◆ WORK REQUEST
The data is to be retyped in full, exactly.

◆ DATA SEGMENT
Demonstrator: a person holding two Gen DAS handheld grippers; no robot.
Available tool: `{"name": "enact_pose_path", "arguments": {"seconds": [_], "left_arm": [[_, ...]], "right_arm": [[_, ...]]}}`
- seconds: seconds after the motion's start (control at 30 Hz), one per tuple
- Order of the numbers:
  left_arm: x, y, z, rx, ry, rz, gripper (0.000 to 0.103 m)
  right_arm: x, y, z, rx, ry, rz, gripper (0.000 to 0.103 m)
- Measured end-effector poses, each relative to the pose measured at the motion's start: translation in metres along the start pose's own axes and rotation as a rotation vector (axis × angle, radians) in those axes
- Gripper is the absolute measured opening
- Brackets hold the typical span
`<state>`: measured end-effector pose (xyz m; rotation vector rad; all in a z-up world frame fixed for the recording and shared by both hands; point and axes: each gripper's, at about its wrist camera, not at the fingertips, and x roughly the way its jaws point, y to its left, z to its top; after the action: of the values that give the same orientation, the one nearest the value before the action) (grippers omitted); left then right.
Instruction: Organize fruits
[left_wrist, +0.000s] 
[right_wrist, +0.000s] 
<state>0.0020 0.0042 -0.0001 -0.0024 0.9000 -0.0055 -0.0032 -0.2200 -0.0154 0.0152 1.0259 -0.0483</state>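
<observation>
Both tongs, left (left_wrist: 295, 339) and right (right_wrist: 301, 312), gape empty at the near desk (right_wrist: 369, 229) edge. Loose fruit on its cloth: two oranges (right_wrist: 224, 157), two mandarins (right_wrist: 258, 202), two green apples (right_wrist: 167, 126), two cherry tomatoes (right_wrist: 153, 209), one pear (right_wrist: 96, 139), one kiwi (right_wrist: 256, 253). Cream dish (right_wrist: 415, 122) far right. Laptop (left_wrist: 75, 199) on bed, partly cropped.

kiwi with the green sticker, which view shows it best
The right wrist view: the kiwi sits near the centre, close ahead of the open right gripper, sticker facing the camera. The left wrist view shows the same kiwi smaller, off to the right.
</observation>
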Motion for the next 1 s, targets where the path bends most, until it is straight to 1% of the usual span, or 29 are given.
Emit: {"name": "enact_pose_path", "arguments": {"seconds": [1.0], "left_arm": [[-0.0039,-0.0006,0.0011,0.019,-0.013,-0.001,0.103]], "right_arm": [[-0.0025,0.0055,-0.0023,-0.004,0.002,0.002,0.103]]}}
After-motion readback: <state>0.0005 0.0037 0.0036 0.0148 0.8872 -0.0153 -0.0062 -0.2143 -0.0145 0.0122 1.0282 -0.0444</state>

◆ ANSWER FOR THE TASK
Demonstrator: a person holding two Gen DAS handheld grippers; no robot.
Available tool: `{"name": "enact_pose_path", "arguments": {"seconds": [_], "left_arm": [[_, ...]], "right_arm": [[_, ...]]}}`
- seconds: seconds after the motion's start (control at 30 Hz), one per tuple
- Order of the numbers:
  left_arm: x, y, z, rx, ry, rz, gripper (0.000 to 0.103 m)
  right_arm: x, y, z, rx, ry, rz, gripper (0.000 to 0.103 m)
- Measured end-effector poses, each relative to the pose measured at the motion's start: translation in metres along the start pose's own axes and rotation as a rotation vector (axis × angle, radians) in those axes
- Gripper is the absolute measured opening
- Brackets hold the typical span
`<state>`: measured end-effector pose (xyz m; rotation vector rad; all in a z-up world frame fixed for the recording and shared by both hands; point and axes: each gripper's, at about its wrist camera, not at the fingertips, and x roughly the way its jaws point, y to its left, z to its top; after the action: of the values that give the same orientation, the one nearest the value before the action) (grippers omitted); left then right.
Instruction: Organize fruits
[left_wrist, +0.000s] 
[right_wrist, +0.000s] 
<state>0.0020 0.0042 -0.0001 -0.0024 0.9000 -0.0055 -0.0032 -0.2200 -0.0154 0.0152 1.0259 -0.0483</state>
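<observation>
Both tongs, left (left_wrist: 295, 339) and right (right_wrist: 301, 312), gape empty at the near desk (right_wrist: 369, 229) edge. Loose fruit on its cloth: two oranges (right_wrist: 224, 157), two mandarins (right_wrist: 258, 202), two green apples (right_wrist: 167, 126), two cherry tomatoes (right_wrist: 153, 209), one pear (right_wrist: 96, 139), one kiwi (right_wrist: 256, 253). Cream dish (right_wrist: 415, 122) far right. Laptop (left_wrist: 75, 199) on bed, partly cropped.

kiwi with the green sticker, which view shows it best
The right wrist view: the kiwi sits near the centre, close ahead of the open right gripper, sticker facing the camera. The left wrist view shows the same kiwi smaller, off to the right.
</observation>
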Motion for the next 1 s, targets where the path bends most, until it is straight to 1% of the usual span, or 29 are given.
Emit: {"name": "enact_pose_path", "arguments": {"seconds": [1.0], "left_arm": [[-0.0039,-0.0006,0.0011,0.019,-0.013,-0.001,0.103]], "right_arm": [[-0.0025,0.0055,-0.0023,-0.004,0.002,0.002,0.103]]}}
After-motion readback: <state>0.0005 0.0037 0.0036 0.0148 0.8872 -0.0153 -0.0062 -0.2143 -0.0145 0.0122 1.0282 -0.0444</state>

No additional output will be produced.